**WHAT IS BEING ASKED**
The entire listing below is to be written out exactly, minus the pictures.

**EXERCISE INPUTS**
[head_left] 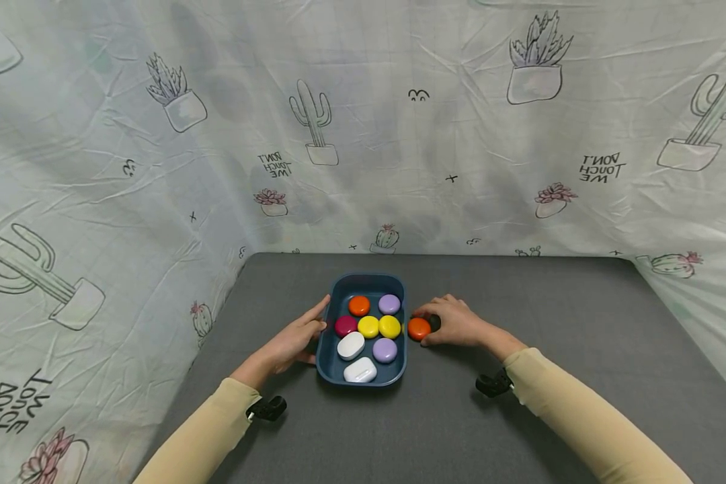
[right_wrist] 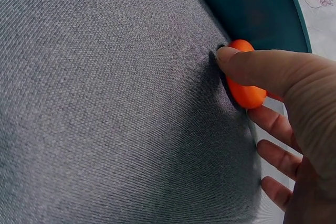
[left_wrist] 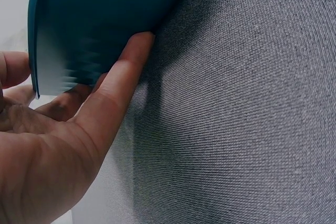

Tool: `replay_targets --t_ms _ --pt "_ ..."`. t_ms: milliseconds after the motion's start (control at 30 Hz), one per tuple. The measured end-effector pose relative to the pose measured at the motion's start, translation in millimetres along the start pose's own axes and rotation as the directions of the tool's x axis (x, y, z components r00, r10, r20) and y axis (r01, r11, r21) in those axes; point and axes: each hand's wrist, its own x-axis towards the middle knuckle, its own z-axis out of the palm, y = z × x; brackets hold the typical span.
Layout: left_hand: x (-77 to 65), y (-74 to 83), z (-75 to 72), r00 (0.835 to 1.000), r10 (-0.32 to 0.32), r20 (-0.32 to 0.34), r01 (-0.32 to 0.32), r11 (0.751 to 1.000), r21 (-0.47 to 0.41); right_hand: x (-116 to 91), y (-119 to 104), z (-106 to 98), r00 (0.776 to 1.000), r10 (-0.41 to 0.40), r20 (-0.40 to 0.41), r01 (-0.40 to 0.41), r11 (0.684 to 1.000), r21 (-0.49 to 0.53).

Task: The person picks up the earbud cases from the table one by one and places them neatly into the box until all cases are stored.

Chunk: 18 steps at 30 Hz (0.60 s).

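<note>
A dark blue tray (head_left: 363,281) with rounded corners lies on the grey cloth. Smooth, rounded pieces fill much of it: an orange piece (head_left: 359,306), a dark red piece (head_left: 346,326), two yellow, two lilac and two white. My left hand (head_left: 290,341) touches the tray's outer left wall, its fingers nearly straight. Just outside the right wall, my right hand (head_left: 456,324) pinches another orange piece (right_wrist: 247,95) between thumb and fingers, low by the cloth. A small dark shape (head_left: 435,323) shows between this piece and the palm; I cannot tell its kind.
A grey cloth surface (head_left: 520,417) lies under the tray and both hands. Pale fabric printed with cacti (head_left: 363,134) hangs at the back and both sides. Each wrist bears a black device (head_left: 493,384).
</note>
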Motion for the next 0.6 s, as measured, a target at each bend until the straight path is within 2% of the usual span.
replay_targets --t_ms 600 --pt "-9.5 -1.3 9.7 1.0 -0.006 -0.015 0.006 1.0 -0.002 -5.9 1.9 4.5 0.999 -0.035 -0.008 0.035 0.999 -0.013"
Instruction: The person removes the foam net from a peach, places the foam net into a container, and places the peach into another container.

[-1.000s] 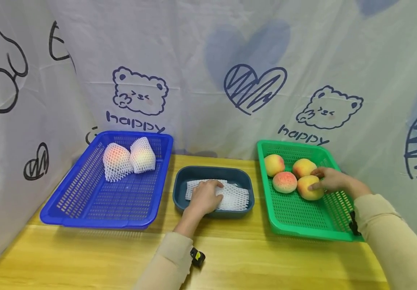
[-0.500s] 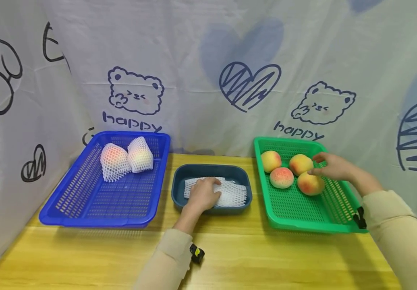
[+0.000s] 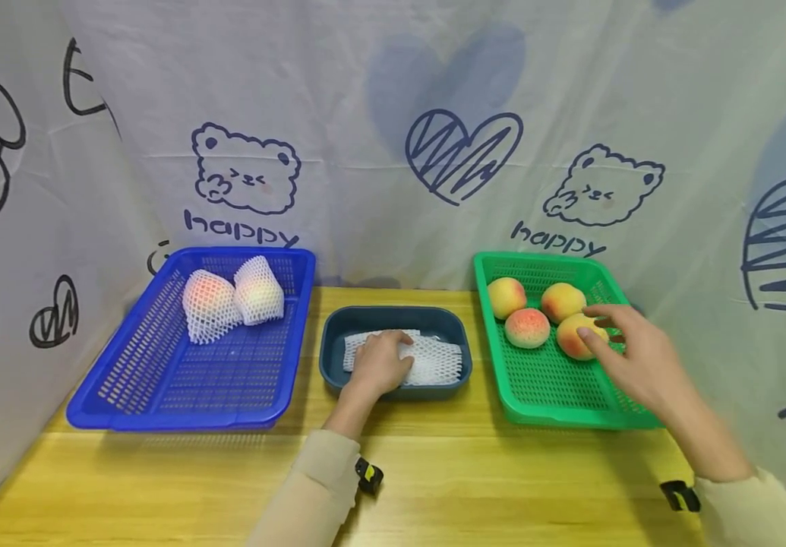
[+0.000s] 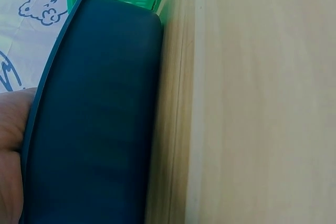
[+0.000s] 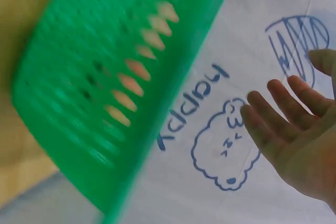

**EXPECTED ANSWER**
[head_left] 
[right_wrist] 
[left_wrist] 

Tool: `replay_targets --t_ms _ --pt "_ ..."`. t_ms: milliseconds after the motion's start (control at 30 Hz), one per tuple. The measured end-effector pose relative to the pose measured at the motion's start, translation in millimetres along the start pose's own axes and rotation as the directions of the tool's x axis (x, y, z components r00, r10, r20) and y axis (r01, r11, r21) in those axes; point and axes: each hand's wrist, its own x-axis towards the middle knuckle, its own z-axis out of the palm, y = z × x; brackets hold the typical span.
Layout: left_hand: x (-77 to 65), y (-74 to 83), z (-75 to 72), r00 (0.835 to 1.000), r10 (-0.32 to 0.32), r20 (-0.32 to 0.34), r01 (-0.32 to 0.32), r11 (0.751 to 1.000), r21 (-0.47 to 0.41); right_hand: x (-116 to 91), y (-119 to 104), z (-106 to 98), r00 (0.776 to 1.000), r10 (-0.41 to 0.40), r20 (-0.40 to 0.41), r01 (-0.40 to 0.41), r11 (0.684 to 1.000), r21 (-0.49 to 0.53).

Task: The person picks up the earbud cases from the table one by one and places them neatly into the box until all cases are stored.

Chunk: 18 steps at 30 Hz (0.60 s).

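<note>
A dark blue tray (head_left: 363,281) with rounded corners lies on the grey cloth. Smooth, rounded pieces fill much of it: an orange piece (head_left: 359,306), a dark red piece (head_left: 346,326), two yellow, two lilac and two white. My left hand (head_left: 290,341) touches the tray's outer left wall, its fingers nearly straight. Just outside the right wall, my right hand (head_left: 456,324) pinches another orange piece (right_wrist: 247,95) between thumb and fingers, low by the cloth. A small dark shape (head_left: 435,323) shows between this piece and the palm; I cannot tell its kind.
A grey cloth surface (head_left: 520,417) lies under the tray and both hands. Pale fabric printed with cacti (head_left: 363,134) hangs at the back and both sides. Each wrist bears a black device (head_left: 493,384).
</note>
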Motion for the next 0.6 s, as measured, a target at each bend until the straight path is within 2% of the usual span.
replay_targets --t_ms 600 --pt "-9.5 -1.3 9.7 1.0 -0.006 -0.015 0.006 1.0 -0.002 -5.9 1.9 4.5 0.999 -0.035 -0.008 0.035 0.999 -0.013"
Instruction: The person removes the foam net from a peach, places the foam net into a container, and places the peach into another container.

[-1.000s] 
[-0.500s] 
[+0.000s] 
[+0.000s] 
[+0.000s] 

That concludes the exercise.